[Material provided Boundary: Start]

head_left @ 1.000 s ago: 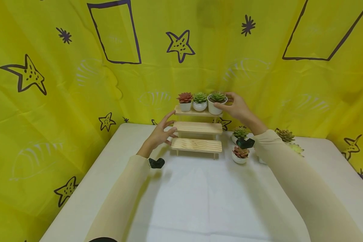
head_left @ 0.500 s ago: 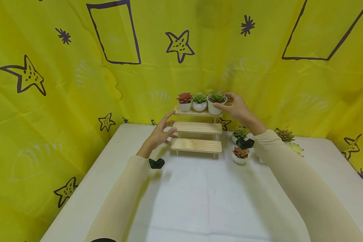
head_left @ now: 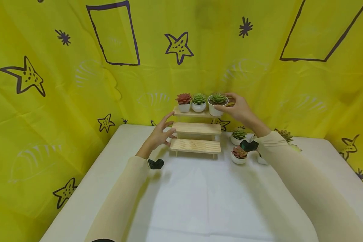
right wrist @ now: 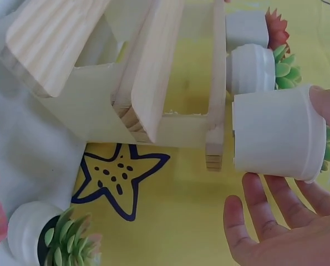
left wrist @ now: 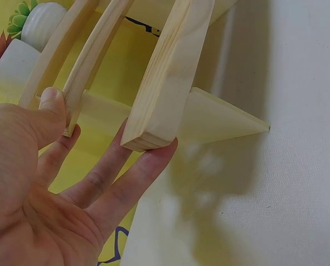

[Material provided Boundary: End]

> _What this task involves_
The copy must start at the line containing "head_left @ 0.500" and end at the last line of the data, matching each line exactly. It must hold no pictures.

> _Solution_
head_left @ 0.500 s ago: 
head_left @ now: 
right wrist @ now: 
left wrist @ now: 

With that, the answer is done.